Capability evaluation: This involves robust evaluation of whether a model possesses tracked capabilities at high or critical levels, including through adversarial testing and systematic measurement using state-of-the-art methods. Evaluations are documented in a consistent fashion setting out the capability being evaluated, the method used, and evaluation results. This evaluation also includes a statement on the robustness of the evaluation method used and any concerns about the effectiveness or validity of the evaluation. As appropriate, evaluations involve qualified and expert external actors that meet relevant security standards, including those with domain-specific expertise.

Capability elicitation: Evaluations include concerted efforts at capability elicitation, i.e., applying capability enhancing techniques to advance understanding of a model’s full capabilities. This includes fine-tuning the model to improve performance on the capability being evaluated or ensuring the model is prompted and scaffolded to enhance the tracked capability—for example, by using a multi-agent setup, leveraging prompt optimization, or connecting the model to whichever tools and plugins will maximize its performance. Resources applied to elicitation should be extrapolated out to those available to actors in threat models relevant to each tracked capability.

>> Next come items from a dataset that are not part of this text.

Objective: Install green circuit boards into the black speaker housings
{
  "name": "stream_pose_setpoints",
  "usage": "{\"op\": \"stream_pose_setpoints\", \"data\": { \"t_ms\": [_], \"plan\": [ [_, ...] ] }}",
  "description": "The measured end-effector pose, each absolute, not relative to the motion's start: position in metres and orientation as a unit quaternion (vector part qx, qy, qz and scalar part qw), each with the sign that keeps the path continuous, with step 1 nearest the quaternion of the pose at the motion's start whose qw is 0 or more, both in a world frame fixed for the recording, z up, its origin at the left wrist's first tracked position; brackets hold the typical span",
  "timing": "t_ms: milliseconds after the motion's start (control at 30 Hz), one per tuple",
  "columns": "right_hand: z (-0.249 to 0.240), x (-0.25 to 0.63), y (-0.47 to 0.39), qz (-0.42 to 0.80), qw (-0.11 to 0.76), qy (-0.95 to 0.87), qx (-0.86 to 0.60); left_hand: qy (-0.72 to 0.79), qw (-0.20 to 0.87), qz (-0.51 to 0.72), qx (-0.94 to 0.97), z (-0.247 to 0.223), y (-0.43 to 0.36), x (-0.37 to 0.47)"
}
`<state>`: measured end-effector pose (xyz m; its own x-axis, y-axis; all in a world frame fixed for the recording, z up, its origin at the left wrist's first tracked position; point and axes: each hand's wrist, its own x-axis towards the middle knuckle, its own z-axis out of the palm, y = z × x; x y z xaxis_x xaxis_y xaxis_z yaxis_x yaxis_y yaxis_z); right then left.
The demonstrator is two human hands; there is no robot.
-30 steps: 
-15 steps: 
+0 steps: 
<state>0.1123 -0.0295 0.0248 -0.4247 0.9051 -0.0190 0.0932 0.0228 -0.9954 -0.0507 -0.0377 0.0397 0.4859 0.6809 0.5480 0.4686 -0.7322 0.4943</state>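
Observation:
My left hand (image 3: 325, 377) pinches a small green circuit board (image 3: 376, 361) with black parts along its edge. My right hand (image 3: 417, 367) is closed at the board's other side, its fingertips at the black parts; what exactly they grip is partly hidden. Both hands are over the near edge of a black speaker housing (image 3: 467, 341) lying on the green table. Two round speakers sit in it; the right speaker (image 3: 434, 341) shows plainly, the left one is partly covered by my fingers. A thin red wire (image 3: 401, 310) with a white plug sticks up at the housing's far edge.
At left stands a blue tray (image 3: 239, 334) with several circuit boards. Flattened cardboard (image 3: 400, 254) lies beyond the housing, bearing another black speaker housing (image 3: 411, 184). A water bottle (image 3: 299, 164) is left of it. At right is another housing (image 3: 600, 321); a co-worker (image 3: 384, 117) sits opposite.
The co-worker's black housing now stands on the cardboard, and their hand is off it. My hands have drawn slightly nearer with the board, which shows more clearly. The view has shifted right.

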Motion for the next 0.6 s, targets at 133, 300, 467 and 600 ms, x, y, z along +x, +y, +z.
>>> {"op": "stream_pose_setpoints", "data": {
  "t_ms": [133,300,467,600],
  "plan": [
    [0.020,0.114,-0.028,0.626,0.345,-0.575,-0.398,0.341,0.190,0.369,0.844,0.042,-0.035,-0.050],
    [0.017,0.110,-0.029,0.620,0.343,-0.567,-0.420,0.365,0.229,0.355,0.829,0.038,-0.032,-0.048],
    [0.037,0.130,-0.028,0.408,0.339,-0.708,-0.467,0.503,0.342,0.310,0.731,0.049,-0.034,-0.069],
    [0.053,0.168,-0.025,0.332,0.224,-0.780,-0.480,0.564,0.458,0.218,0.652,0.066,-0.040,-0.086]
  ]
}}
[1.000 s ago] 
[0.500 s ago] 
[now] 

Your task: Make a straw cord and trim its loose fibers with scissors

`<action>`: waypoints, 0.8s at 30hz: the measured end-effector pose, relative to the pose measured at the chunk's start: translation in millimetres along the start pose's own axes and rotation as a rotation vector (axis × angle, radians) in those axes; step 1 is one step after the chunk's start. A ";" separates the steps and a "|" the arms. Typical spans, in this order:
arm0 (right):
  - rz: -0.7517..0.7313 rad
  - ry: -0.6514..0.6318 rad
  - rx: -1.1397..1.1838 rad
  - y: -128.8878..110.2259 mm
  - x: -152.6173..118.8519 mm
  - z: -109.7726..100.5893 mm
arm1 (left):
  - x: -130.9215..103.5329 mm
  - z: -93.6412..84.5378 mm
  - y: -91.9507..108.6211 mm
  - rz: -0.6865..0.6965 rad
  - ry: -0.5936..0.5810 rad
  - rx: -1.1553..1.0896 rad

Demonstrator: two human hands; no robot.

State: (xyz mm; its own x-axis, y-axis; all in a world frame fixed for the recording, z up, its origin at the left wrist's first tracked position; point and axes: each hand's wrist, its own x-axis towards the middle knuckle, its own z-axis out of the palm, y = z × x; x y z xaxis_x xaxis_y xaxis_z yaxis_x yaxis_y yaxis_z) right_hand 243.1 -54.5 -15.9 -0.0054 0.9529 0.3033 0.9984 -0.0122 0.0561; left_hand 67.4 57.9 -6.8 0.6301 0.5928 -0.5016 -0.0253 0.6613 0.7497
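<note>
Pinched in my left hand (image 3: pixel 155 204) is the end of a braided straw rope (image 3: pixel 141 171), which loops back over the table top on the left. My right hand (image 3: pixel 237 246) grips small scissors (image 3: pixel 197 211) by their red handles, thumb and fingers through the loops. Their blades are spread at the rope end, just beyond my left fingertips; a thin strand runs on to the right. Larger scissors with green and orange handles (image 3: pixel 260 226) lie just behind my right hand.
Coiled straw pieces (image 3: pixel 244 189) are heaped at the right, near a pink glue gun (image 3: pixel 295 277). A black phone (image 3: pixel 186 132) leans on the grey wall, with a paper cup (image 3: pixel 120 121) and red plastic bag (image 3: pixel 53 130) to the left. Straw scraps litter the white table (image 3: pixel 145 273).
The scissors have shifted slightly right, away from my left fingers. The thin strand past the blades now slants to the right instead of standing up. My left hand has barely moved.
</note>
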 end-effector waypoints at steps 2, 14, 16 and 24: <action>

Holistic risk assessment: The results of capability evaluation and an assessment of risk factors external to the model then inform a determination as to whether a model has a tracked capability and to what level. This includes assessing the impact of potential systemlevel mitigations and societal and institutional factors that can impact whether and how a hazard materializes. This holistic risk assessment also considers the marginal capability uplift a model may provide over and above currently available tools and information, including currently available open-weights models.

Timing of deeper capability assessment: After the first deeper capability assessment, we will conduct subsequent deeper capability assessments on a periodic basis, and at least once every six months. Pre-mitigation capability assessment: The results of the deeper capability assessment are used to assign a model a pre-mitigation score of low, medium, high, or critical for each tracked capability on the basis of the framework’s capability thresholds (see Appendix I). Models assessed as posing low or medium risk may be deployed with appropriate safeguards as outlined below. Models assessed as having a high or critical risk are subject to further review and safety and security mitigations prior to deployment.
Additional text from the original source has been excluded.